I choked on my drink, ungracefully spilling it all over my shirt.
“Ummm… what is the difference?” I asked, almost nervous to hear the answer.
“Well, look at you. You’re all into gay rights and activism shit, so you’re a Rainbow Gay. I just want to have good sex, so I’m a Strap-on Gay.”
I was a little incredulous. I didn’t have the guts to say “But I like having good sex too, I just want to feel safe and human when I have it!” but at the time, I wasn’t having much sex at all, so I’m sure that would have rendered my argument moot. This was at a time before I had learnt how to wear clothes that reflected my own identity. I was young, nervous, and reading a lot of classic queer fiction to learn more about myself (I have always been bookish). Why reading books made me an activist to her, I’ll never know. I wasn’t doing anything else at the time unless I was advocating for gay rights in my sleep. I didn’t even know I was non-binary at the time.

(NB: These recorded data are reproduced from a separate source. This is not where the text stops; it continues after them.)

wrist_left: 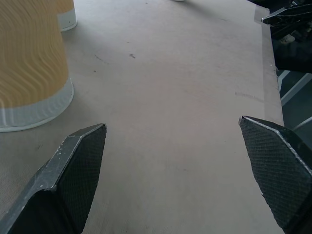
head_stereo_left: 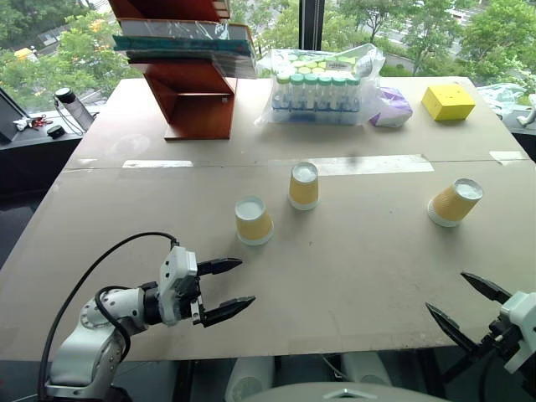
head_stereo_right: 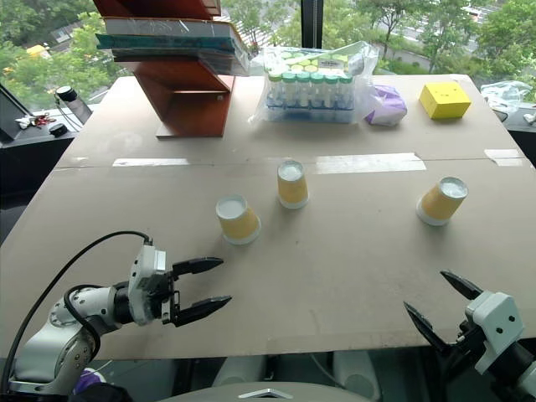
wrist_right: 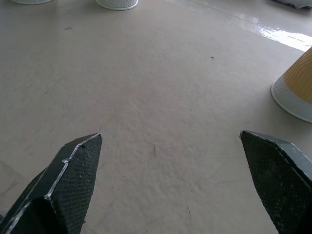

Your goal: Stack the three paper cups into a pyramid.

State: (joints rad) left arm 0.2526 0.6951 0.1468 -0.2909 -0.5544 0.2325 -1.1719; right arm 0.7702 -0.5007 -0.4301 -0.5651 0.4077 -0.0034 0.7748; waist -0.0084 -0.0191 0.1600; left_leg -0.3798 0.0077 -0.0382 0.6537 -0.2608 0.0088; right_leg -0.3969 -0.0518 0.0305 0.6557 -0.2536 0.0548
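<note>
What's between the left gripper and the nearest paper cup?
Nothing visible. The left gripper, open, faces bare table, with the nearest cup standing upside down just beyond it. The other cups stand farther off.

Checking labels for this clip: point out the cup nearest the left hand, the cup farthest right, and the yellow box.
Nearest cup point(head_stereo_left: 253, 221), left eye view, ribbed side.
Rightmost cup point(head_stereo_left: 452, 203), left eye view, ribbed side.
Yellow box point(head_stereo_left: 447, 101), left eye view, top face.
</note>
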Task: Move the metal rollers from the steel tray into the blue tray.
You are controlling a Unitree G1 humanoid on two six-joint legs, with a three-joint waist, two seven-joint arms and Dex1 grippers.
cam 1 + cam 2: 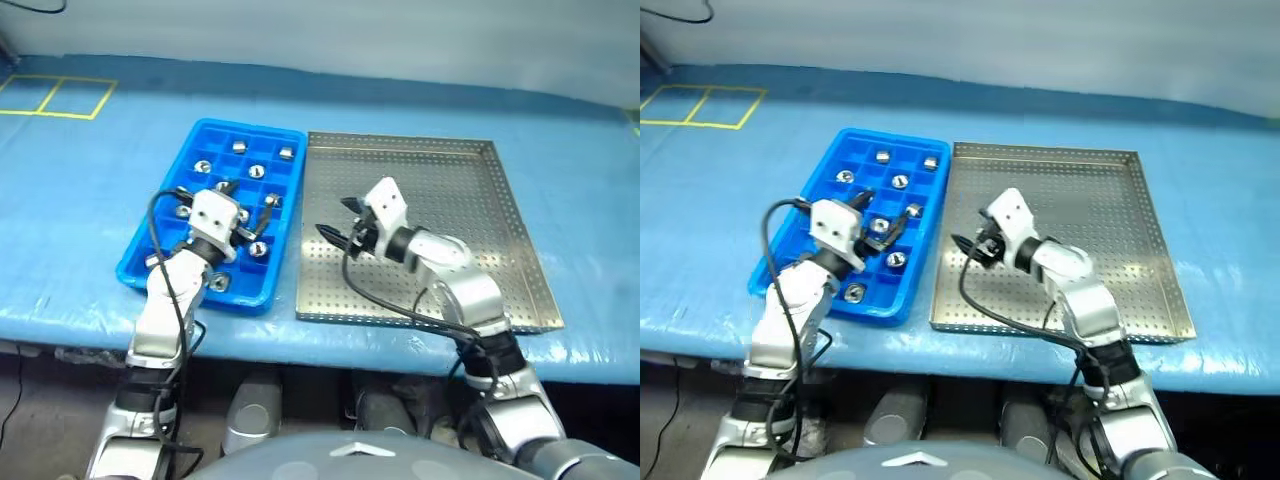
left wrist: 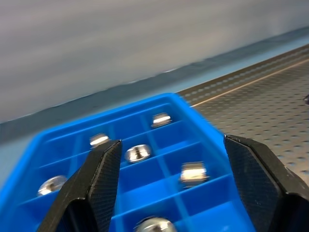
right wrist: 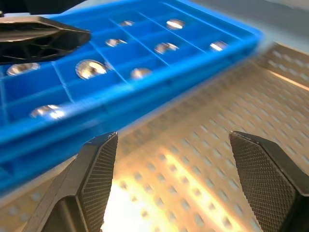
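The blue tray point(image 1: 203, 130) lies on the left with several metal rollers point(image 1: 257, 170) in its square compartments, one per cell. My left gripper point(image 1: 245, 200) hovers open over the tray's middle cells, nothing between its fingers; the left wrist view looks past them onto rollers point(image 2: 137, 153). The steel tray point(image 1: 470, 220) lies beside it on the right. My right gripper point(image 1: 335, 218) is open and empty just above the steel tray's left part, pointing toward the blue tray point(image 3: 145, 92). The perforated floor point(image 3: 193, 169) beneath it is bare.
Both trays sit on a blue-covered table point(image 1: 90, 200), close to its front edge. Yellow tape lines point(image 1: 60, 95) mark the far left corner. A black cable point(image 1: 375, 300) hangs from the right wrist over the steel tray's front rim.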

In retrospect, what her point boils down to is perception and image. It’s a hard thing to fight against. I was the vest-and-plaid-wearing baby queer who read books, thought a lot about my identity (having fought so much with my mother over it) and didn’t have an undercut like cool old M who had a hot girlfriend and didn’t think much about being gay.
Image and perception feed so much into our expectations of people. In our February discussion, we spoke about our incredulity that not a single character in this book was revolutionary in any shape or form. With Stonewall just ten years prior and the AIDS crisis around the corner, it was hard to reconcile their laissez-faire, sex-obsessed community with our understanding of gay culture and the need for advocacy at the time.
For a book fit to burst with the sweet nectar of hedonism, the main topic of discussion for us focussed on something far more altruistic: activism. We spoke about it for over an hour, perhaps longer. In reality, the closest the characters came to activism was the charitable act of having sex with someone with a small penis (“the leprosy of gay men” according to the novel).
With the book club circling around this topic for some time, we eventually acceded that activism is a burden at the best of times, especially if you have “skin in the game”. We also accepted that the queer people we know today who subscribe to the heteronormative ideology of finding someone, settling down, and not “speaking up for the community” are not bad representatives of the queer community, they are simply attempting to live the life that straight cis-gendered people have a right to.
After we decided we could not hold this against the characters, we moved on to discussing the emptiness the characters felt, constantly searching for something forever out of reach. Malone, desperate for love, walked into the sunset at the end of the novel without what he dreamed of. And yet, at the beginning of the novel, he had what he wanted with Frankie, only to find that that was not enough for him. He needed to see the scene before he fully settled down. And once he was a part of the scene, he wanted to settle down. The ultimate conclusion we drew was that it’s harder to get what you want and realise that it’s not enough, as opposed to constantly searching for it and never finding one that fits.
‘Dancer From the Dance’ was an absorbing read, but within the novel, the core of a broken heart seeped through to the very glue of the binding. Fighting for the right to be gay was far from the minds of these gay men, who were already battling the constant loneliness of being in love with themselves.